Massimo
Di Gesu

Ansikte Mot Ansikte

for string quartet

duration: 8 minutes

Ansikte mot ansikte (Face to face) consists of three main movements (Fragment, Gaze, Vertigo) and two "intermezzos" (Enjambement, Rhyme).

The three movements are inspired by the key words from the first quatrain of a poem by Egidio Summas (19th century Italian poet) which had always elicited reflections I could never verbalise till a film by Ingmar Bergman ("Face to face" i.e. "Ansikte mot ansikte") uncannily enlightened me on their nature.

FRAMMENTI d'ardua consapevolezza
s'insinuano nel plumbeo GUARDARE
la vita, ove qualsiasi bellezza
VERTIGIN da dal fondo di quel mare…

FRAGMENT(s) of a painful awareness
creep into the GAZE on life
where beauty is but the dizziness
(VERTIGO) caused by its inaccessibility…

In Fragment the development of thematic 'slivers' is interrupted by the appearance of a passionate viola tune, symbolising (as it were) the chance glimmer of awareness on the stormy fuzziness of perceptions of reality.

Gaze features, instead, the drawing of a transparent, air-like, instrumental web colouring a single line around which more lines will be embroidered near the end of the piece.

In Vertigo the gap between longing for truth-beauty and its inaccessibility is defined by the structurally painstaking organisation of an almost ungraspable darting semitonal figuration whose harmonic implications rise to thematic identity in a whirling process of ever-increasing tension culminating in the final eight-note chord in fff.

Enjambement and Rhyme, conceived as 'poetic punctuation marks' of the work, are respectively the melodic and harmonic meditation on the pieces they are adjacent to.


Massimo Di Gesu started his music studies in Monza (his native Italian city) in his early teens. Soon after, fascinated by the first approaches to the secrets of harmony, began to focus on composition.

One year later (1986) he undertook the Harmony-Counterpoint-Fugue-Composition 10-year course (with teachers such as Azio Corghi, D. Lorenzini, S. Bianchera) which he carried out alongside with the Piano training and the high-school Pedagogy studies, gaining a degree in any of the above disciplines (at the "G. Verdi" Milan Conservatory and at the "C. Porta" High School –Monza-) between 1990 and 1995.

In these years his musical interests and a never neglected bent for literary practice and aesthetic investigation led him to start a musicologic activity which resulted in various contributions to conferences and in the publication of some articles about 19th-20th century music.

Remaining composition his main object of interest, he later continued to deepen his awareness of this subject attending further post-degree courses both in Italy and England, where he finally moved in 1996.

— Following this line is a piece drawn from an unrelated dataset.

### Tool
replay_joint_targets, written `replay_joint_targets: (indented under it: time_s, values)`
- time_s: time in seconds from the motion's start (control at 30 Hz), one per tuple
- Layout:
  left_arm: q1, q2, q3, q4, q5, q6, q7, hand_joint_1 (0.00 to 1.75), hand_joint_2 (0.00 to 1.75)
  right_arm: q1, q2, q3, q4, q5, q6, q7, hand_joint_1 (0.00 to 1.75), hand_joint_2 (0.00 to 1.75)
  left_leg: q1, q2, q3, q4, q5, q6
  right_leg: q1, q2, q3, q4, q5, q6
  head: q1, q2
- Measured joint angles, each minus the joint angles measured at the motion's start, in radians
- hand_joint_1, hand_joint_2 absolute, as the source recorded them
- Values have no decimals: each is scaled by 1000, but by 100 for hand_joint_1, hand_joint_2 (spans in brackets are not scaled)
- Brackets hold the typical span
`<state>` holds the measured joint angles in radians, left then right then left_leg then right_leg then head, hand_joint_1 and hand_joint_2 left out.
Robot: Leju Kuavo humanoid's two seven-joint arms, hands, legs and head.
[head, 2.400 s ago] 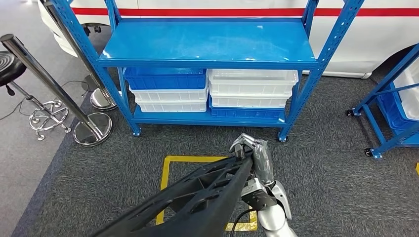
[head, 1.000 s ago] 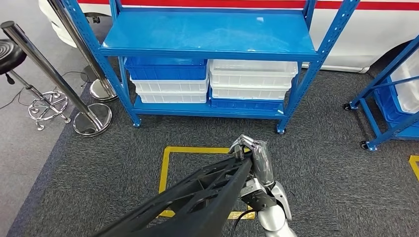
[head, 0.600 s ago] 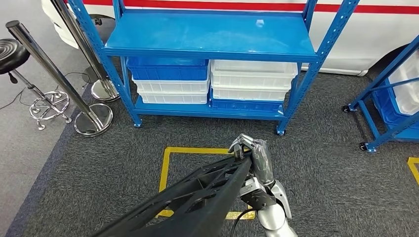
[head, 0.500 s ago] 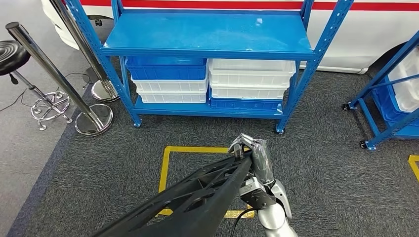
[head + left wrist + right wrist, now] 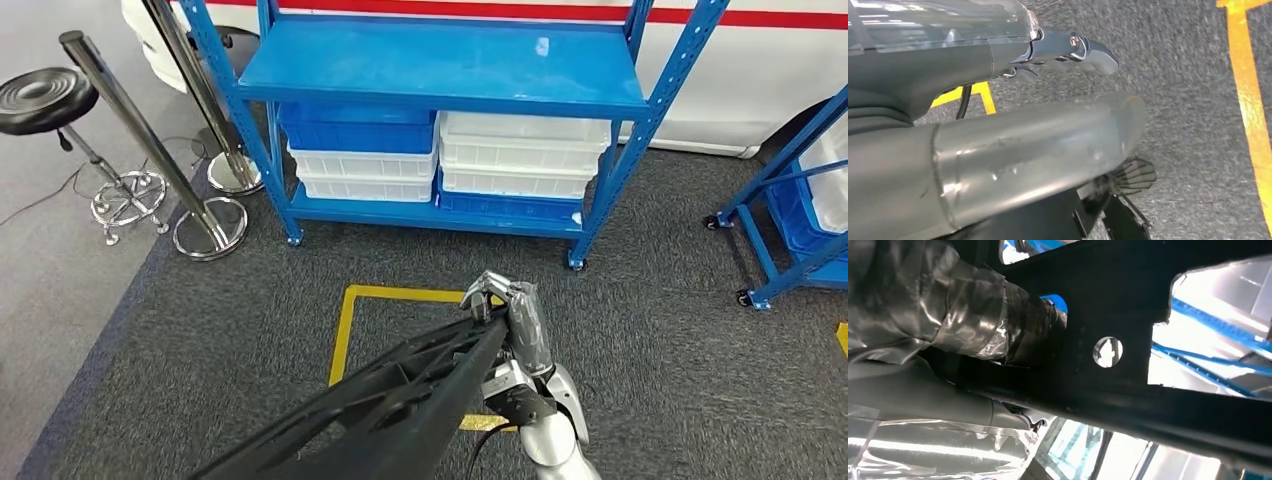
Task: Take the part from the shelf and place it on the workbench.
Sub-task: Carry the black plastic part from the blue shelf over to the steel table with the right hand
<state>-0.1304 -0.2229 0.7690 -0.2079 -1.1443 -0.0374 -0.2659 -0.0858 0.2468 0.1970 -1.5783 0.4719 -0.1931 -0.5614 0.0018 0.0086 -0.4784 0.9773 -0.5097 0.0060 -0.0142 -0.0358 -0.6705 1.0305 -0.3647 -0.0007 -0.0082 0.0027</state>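
A long black openwork part point(image 5: 400, 400) runs from the lower left of the head view up to my right hand point(image 5: 515, 320), which grips its far end above the carpet. The right wrist view shows taped fingers point(image 5: 973, 315) wrapped around the black part point(image 5: 1128, 300) beside a round hole. My left hand point(image 5: 1023, 150) hangs over the carpet with its thumb and a silver finger stretched out; a dark piece lies under it, and I cannot tell whether it holds anything. The blue shelf point(image 5: 440, 60) stands ahead with a bare top board.
Blue bins point(image 5: 355, 135) and white bins point(image 5: 525, 150) fill the shelf's lower level. Chrome stanchions point(image 5: 150, 140) and a black stool point(image 5: 45, 100) stand at the left. Another blue rack on castors point(image 5: 790, 200) is at the right. A yellow floor square point(image 5: 345, 330) lies under the part.
The whole picture has slid to the right, so the camera has turned left. My right hand and the black part keep the same place in the picture.
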Motion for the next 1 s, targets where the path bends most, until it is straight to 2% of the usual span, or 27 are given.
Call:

Here he started the career of freelance composer which yielded collaborations with important ensembles and soloists such as, among others, Peter Bradley-Fulgoni, the piano trio "Arcturus", and Almira String Quartet, for performances took place in as remarkable venues (Leeds University, Stratford-upon-Avon Town Hall, Birmingham Conservatoire, St.Martin in the Fields, etc.).

The recognition acknowledged by academic institutions to his work (noteworthy is the selection of his string quartet Ansikte mot ansikte for inclusion in the recent Kiev International Youth Music Forum, and the first prize awarded to his Schegge for piano trio at the "B. Bettinelli" 2001 National Competition –Milan-) never influenced his independent attitude to the stereotypes of avant-garde: in fact, making the most of his harmony and counterpoint studies and of his experience as a pianist (whose repertoire ranges from Bach to Webern including his own works), he developed a personal conception of the dialectic possibilities of atonality, pursuing in his compositions the achievement of a language which replaces the cultural/social impasse of "experimentalism" with the (thawed) aesthetic dimension of the judgement of value, and, accordingly, not only with retrieval of an active role of the members of audience within the context of music fruition, but with the consideration of their perceptional categories as unmissable parameters of the compositional process itself.

Massimo, while cultivating his passion for Russian literature and for 30s/70s movies, is at the moment engaged in the composition of an oboe trio (for the "Pipers3") and a brass quintet (for the "Fine Arts Brass Ensemble").